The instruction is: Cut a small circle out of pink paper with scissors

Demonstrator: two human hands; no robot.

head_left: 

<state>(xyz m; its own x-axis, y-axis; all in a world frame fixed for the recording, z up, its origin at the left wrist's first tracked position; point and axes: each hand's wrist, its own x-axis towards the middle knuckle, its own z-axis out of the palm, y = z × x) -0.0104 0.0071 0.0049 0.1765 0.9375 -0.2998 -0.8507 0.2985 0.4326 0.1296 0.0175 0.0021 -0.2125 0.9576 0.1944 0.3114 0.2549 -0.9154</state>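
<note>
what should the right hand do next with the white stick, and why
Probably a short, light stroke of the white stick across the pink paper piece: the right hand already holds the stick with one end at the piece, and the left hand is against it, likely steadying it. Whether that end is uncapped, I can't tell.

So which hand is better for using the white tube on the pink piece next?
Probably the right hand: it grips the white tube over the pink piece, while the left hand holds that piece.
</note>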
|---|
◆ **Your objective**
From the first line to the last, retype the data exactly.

◆ **Task solution**
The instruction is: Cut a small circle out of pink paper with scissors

Demonstrator: two human hands; no robot.

head_left: 

<state>(xyz m; its own x-axis, y-axis; all in a world frame fixed for the recording, z up, its origin at the left wrist's first tracked position; point and axes: each hand's wrist, its own x-axis towards the middle knuckle, its own z-axis out of the palm, y = z × x) -0.0104 0.0071 0.0049 0.1765 0.9375 -0.2998 -0.8507 0.2985 0.4326 0.1296 0.0175 0.0021 -0.2125 0.9576 0.1944 0.3114 0.2549 -0.9154</state>
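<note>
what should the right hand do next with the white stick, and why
Probably a short, light stroke of the white stick across the pink paper piece: the right hand already holds the stick with one end at the piece, and the left hand is against it, likely steadying it. Whether that end is uncapped, I can't tell.

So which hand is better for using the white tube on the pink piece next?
Probably the right hand: it grips the white tube over the pink piece, while the left hand holds that piece.
</note>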

The work on this exercise is complete.